**WHAT YOU HAVE TO DO**:
Going line by line through the listing below, count each line that includes the word "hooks", and reply with the count only.

**RECORDS SUPPLIED**:
=== Section Start ===
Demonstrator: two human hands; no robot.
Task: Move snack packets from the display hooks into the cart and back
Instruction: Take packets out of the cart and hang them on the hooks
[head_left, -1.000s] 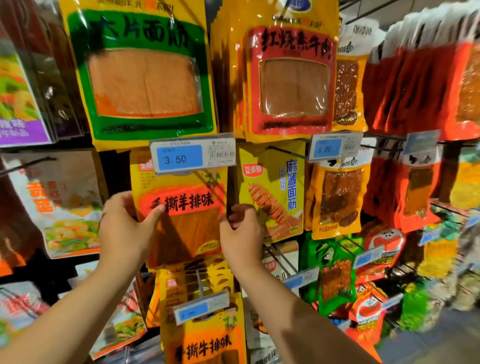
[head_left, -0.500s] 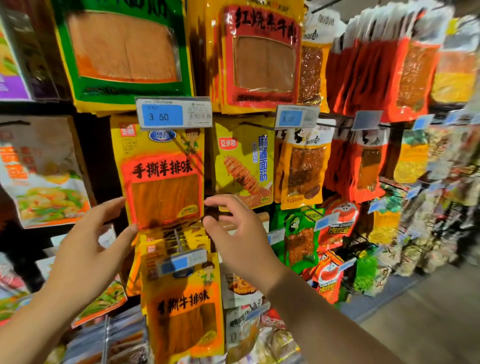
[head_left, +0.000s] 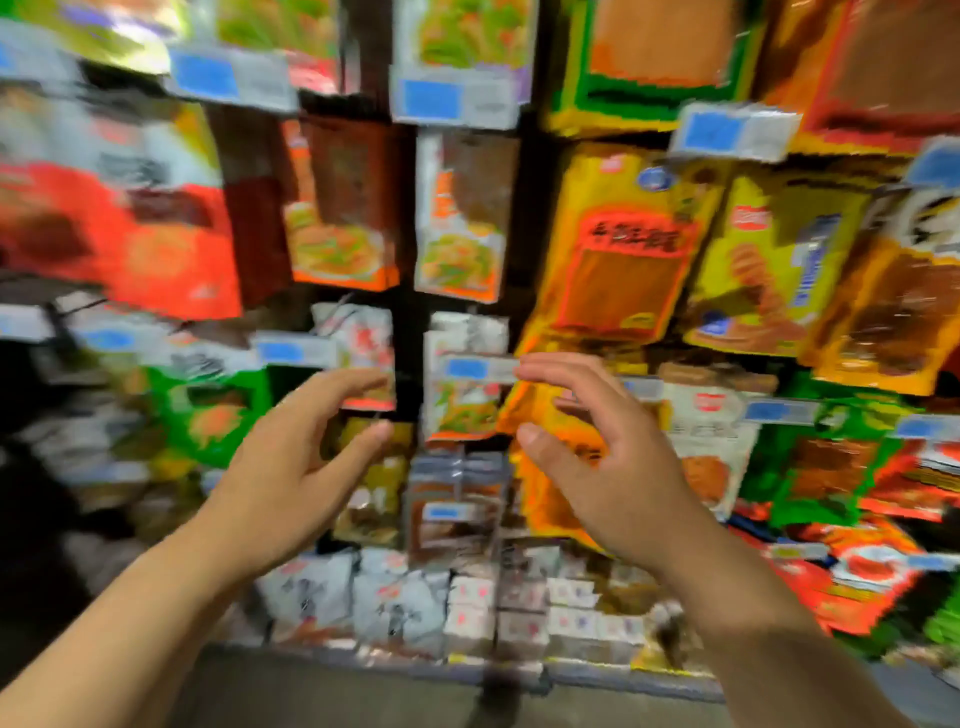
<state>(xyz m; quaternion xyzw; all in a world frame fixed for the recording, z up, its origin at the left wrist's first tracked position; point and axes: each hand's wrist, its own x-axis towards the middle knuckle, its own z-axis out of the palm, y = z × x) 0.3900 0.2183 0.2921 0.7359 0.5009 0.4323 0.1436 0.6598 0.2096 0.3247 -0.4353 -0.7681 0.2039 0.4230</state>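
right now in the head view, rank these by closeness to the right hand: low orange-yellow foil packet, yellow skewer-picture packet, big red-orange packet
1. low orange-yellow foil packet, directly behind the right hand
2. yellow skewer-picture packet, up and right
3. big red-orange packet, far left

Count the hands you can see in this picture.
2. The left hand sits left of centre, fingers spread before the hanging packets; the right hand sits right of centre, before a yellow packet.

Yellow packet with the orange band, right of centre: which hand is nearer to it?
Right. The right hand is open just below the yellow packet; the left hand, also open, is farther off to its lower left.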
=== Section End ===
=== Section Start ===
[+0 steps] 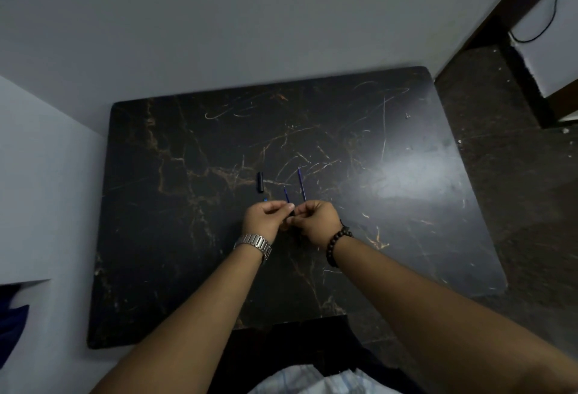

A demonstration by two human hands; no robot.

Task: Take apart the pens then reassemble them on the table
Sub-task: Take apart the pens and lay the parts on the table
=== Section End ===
**FINAL ANSWER**:
2